SBIグループは将来的に、傘下の証券・銀行の口座と連結させることも検討している。
同グループのSBI新生銀行は2025年9月、SBI証券の口座と連携し、株式や投資信託の買い付け資金を銀行口座で直接管理できる「SBIハイパー預金」を始めた。同様にSBI VCトレードの口座を連結できれば、預金・証券・暗号資産を単一の口座で管理できるようになるとしている。
JPYSCをめぐっては、実店舗での決済実証やVisaカードへの搭載など、実用化に向けた動きが相次いでいる。今回の貸し出しサービスは、円建てステーブルコインを「運用」の面でも活用する取り組みとなる。
【追記】正式名称は「JPYSCレンディング」、7月16日申込み開始
(2026年7月13日 追記)
SBI VCトレードは7月13日、本サービスの詳細を正式に発表した。サービス名称は「JPYSCレンディング」で、申込みの受付を7月16日に開始し、実際のレンディングは7月23日に始まる。信託型ステーブルコインのレンディングサービスとしては国内初としている(同社調べ)。
当初の募集は、サービス開始を記念して12週間満期・年率3%で提供する。通常時は12週間満期で年率1〜3%程度を予定しており、市場環境に応じて変動するほか、状況により新規募集を停止する場合もあるという。同社は国内で唯一、一般の利用者向けにステーブルコインの流通・取引を扱える電子決済手段等取引業者で、2026年3月には米ドル建てステーブルコイン「USDC」のレンディングを先行して開始していた。

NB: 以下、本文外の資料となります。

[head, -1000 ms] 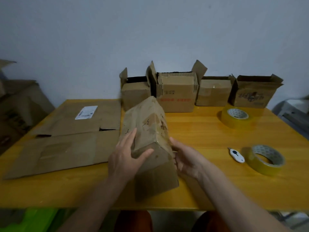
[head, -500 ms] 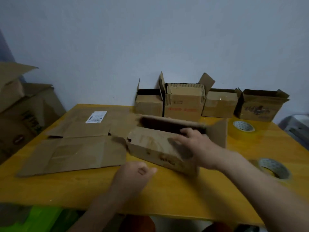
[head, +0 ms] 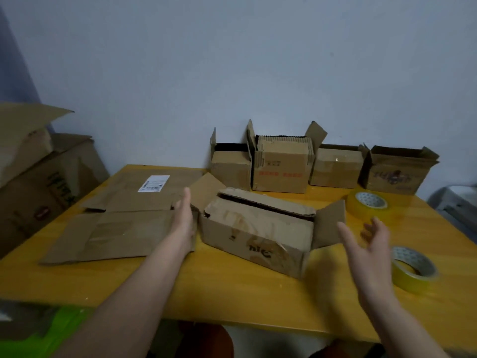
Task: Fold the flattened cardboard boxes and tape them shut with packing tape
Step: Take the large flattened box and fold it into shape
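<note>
Two bare hands reach over a yellow table (head: 232,285), both with fingers straight and holding nothing. The left hand (head: 183,218) stands edge-on, fingers together and pointing to 12 o'clock, just beside the left end of the box (head: 255,239); it seems to brush the left end flap (head: 204,189), though the view is too soft to be sure. The right hand (head: 371,244) is spread wide, palm facing left, fingers apart and blurred, near the box's right end flap (head: 329,223) but not touching it.

One box lies at the table's centre, angled from 10 o'clock to 4 o'clock, its long top flaps nearly closed with a dark slit between them and both end flaps sticking out.

Two flattened sheets of cardboard lie at 9 o'clock from it: the near sheet (head: 111,236) partly under the left wrist, the far sheet (head: 144,195) bearing a white label (head: 153,183).

Four folded boxes stand in a row (head: 281,164) against the wall at 12 to 2 o'clock, tops open.

Two rolls of yellowish tape lie on the right: the far roll (head: 367,204) at 2 o'clock, the near roll (head: 413,270) at 4 o'clock, just beyond the right hand.

Large cartons (head: 38,171) are stacked off the table at 9 o'clock.
</note>
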The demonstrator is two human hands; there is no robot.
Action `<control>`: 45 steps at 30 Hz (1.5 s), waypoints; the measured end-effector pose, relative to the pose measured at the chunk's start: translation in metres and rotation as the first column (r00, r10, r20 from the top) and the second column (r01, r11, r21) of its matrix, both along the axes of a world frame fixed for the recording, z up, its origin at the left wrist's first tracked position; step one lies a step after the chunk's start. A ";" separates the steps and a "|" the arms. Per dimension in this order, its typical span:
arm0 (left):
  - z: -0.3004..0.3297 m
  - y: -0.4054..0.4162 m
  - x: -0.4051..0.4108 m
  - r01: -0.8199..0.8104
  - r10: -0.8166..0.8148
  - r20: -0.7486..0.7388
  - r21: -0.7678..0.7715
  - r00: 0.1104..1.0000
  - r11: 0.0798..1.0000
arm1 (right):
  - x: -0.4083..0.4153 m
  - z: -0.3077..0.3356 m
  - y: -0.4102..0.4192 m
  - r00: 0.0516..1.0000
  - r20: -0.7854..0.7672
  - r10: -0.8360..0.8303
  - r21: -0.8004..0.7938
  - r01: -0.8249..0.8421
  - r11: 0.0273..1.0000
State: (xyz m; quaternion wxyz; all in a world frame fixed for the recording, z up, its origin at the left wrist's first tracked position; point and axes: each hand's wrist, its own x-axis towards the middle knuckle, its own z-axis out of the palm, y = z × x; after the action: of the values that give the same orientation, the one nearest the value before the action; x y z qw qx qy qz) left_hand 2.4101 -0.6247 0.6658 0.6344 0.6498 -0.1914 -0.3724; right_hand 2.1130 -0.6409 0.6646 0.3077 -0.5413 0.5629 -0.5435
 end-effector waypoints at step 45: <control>-0.058 0.069 0.148 -0.546 0.507 -0.500 0.080 0.702 0.834 | 0.458 -0.025 -0.176 -0.225 -0.950 -0.218 0.056 -0.807 0.587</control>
State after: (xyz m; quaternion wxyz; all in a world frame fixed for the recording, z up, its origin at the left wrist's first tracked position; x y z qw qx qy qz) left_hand 2.5577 -0.5556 0.6073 0.7649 0.5332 0.1603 -0.3240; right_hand 2.5707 -0.8172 0.6398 -0.2867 -0.9435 0.1664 0.0053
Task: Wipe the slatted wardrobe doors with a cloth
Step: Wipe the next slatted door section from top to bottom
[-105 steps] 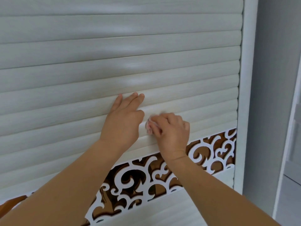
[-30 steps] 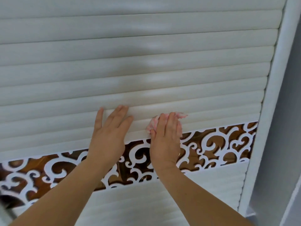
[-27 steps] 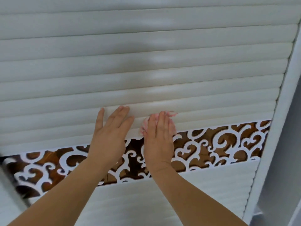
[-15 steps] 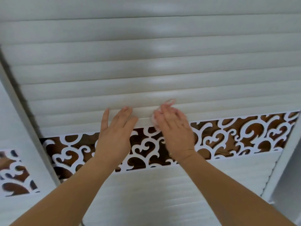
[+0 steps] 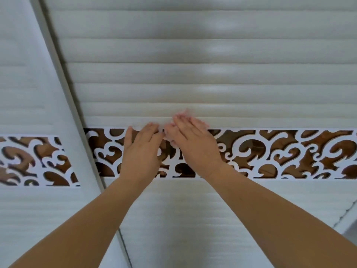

一方、利用にあたっては留意点もある。JPYSCレンディングは円預金ではなく、預金保険制度の対象外だ。貸出期間中の中途解約は原則としてできない。また、SBI VCトレードが利用者から借り受けたJPYSCは資金決済法上の分別管理の対象外となるため、同社が破綻した場合には、貸し出したJPYSCの全部または一部の返還を受けられないリスクがある。